Remarquez bien, d’ACIDE SULFURIQUE.

« L’une de ces touries ayant été rompue, son contenu se répandit jusque sur le pavé de la cour, où il se volatilisa promptement. »

Voilà un acide sulfurique d’une légèreté bien coupable ; mais écoutez le plus joli de l’histoire :

« En ce moment passait de ce côté un employé de la maison, tenant une cigarette allumée à la main ; LA VAPEUR du liquide SULFURIQUE ne fut pas plutôt en contact avec la cigarette, QU’ELLE FIT EXPLOSION, et au même instant une immense nappe de feu envahit le magasin et embrasa une partie des marchandises qui y étaient renfermées. Peu après, les autres touries, remplies également d’acide sulfurique et chauffées par les flammes, éclatèrent et fournirent un nouvel et dangereux aliment à l’incendie, qui devint, etc., etc. »

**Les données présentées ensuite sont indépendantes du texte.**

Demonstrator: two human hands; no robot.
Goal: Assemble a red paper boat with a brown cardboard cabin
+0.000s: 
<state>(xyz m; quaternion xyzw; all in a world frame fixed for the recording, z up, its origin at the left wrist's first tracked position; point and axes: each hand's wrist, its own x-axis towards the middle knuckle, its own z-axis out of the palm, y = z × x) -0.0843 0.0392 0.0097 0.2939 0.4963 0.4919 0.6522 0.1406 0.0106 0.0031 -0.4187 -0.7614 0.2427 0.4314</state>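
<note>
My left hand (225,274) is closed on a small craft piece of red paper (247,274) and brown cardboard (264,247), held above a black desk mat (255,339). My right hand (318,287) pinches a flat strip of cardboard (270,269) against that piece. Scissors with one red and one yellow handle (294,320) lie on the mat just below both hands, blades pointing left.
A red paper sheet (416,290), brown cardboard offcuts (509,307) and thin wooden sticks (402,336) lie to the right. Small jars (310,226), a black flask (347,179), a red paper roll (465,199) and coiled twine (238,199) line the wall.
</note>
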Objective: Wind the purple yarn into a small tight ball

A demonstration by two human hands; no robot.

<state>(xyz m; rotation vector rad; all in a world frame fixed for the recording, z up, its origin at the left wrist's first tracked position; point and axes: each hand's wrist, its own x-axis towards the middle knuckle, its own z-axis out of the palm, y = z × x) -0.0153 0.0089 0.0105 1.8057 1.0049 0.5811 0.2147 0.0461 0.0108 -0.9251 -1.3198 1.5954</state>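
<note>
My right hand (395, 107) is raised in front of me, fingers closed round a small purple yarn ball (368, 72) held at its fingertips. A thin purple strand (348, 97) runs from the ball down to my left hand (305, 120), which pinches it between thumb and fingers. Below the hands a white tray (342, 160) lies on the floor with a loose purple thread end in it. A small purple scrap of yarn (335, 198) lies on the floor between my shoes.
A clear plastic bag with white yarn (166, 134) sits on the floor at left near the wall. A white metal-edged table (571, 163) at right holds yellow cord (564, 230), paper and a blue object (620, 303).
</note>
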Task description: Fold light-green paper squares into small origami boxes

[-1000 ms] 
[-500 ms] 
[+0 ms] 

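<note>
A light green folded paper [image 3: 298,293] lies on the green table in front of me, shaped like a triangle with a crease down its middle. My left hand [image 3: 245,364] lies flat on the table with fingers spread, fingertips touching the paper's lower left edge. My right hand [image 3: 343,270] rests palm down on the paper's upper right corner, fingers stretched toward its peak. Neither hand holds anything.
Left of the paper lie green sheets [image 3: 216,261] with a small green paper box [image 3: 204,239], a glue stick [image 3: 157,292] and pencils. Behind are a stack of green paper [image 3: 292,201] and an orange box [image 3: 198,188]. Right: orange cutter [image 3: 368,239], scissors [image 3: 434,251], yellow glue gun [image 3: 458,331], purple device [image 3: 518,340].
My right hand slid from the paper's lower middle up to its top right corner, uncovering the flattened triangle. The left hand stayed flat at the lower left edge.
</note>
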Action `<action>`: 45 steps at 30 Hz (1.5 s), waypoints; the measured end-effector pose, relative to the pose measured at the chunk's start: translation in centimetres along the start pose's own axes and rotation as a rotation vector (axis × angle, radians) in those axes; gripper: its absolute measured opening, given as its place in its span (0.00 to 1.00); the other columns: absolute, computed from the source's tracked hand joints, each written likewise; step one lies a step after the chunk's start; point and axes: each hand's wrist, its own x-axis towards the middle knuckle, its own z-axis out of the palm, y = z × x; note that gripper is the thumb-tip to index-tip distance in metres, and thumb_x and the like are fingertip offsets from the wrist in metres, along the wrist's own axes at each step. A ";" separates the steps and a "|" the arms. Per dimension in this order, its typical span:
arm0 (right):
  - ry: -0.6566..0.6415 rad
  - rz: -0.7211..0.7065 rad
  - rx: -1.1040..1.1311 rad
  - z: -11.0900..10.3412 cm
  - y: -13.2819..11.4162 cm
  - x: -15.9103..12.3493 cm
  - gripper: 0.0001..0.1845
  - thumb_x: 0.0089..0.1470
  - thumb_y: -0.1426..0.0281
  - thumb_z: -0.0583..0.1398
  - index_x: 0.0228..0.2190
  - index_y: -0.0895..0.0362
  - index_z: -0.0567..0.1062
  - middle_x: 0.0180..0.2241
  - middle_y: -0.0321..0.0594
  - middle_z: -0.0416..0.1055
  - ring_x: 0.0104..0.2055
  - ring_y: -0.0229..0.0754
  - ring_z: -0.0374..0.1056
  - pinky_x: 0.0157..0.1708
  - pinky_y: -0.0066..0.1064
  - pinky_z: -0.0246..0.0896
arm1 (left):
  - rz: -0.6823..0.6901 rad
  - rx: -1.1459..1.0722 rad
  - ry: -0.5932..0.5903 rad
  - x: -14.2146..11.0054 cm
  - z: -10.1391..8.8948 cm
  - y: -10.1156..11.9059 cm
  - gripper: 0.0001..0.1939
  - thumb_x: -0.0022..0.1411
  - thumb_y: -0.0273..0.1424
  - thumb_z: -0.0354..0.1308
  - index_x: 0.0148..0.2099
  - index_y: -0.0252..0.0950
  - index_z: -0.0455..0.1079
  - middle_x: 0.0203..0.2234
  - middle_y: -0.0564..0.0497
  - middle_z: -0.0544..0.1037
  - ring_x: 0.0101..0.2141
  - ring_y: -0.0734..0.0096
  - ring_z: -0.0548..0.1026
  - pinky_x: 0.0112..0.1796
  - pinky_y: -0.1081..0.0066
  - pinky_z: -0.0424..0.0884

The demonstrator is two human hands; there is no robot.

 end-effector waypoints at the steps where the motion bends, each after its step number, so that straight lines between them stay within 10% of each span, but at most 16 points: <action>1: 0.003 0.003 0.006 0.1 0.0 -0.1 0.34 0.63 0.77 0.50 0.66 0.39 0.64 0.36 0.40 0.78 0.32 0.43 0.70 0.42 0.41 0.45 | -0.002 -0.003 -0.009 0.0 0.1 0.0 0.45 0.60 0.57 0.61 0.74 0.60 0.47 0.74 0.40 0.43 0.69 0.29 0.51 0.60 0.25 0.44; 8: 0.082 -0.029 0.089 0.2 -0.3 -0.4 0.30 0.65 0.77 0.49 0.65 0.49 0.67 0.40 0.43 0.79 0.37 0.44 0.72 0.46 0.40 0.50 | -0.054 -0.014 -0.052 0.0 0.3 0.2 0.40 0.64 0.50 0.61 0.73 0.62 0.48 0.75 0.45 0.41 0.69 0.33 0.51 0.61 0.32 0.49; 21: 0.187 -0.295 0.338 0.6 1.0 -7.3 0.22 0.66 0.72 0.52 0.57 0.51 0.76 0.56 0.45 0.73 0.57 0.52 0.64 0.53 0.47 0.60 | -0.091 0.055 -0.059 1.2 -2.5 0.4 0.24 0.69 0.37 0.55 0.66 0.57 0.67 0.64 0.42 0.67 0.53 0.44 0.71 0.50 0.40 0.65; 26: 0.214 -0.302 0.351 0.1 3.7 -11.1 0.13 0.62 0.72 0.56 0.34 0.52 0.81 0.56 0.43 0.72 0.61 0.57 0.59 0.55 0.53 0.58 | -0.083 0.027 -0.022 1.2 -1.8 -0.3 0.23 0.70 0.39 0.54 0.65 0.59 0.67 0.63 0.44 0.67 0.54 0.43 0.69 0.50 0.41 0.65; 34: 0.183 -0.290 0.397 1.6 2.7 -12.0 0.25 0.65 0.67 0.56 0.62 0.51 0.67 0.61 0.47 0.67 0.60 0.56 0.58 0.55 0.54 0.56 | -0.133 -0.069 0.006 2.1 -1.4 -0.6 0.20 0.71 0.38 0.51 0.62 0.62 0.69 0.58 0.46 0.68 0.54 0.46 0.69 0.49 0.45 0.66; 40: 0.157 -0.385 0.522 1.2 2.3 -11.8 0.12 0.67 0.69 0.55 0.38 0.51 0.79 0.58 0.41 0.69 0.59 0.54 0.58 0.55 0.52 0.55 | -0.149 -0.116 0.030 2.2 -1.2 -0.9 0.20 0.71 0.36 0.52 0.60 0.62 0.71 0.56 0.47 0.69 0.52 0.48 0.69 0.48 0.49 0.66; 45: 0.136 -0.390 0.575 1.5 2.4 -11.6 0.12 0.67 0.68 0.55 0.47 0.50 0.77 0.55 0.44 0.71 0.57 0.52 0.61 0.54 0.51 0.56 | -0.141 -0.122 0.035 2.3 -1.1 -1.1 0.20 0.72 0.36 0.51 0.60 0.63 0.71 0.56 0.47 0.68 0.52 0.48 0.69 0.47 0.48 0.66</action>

Voyez-vous l’acide sulfurique transformé en un gaz inflammable, qui va chercher une cigarette dans la main de ce brave employé pour mettre le feu à la maison !

Il faut véritablement qu’on lui ait fait des choses bien fâcheuses, pour qu’il se soit porté à des extrémités si éloignées de son caractère.

Il est à regretter qu’on ait éteint un pareil incendie, car, en raison de la cause, on aurait dû le conserver comme une des curiosités les plus merveilleuses qu’il soit possible de voir.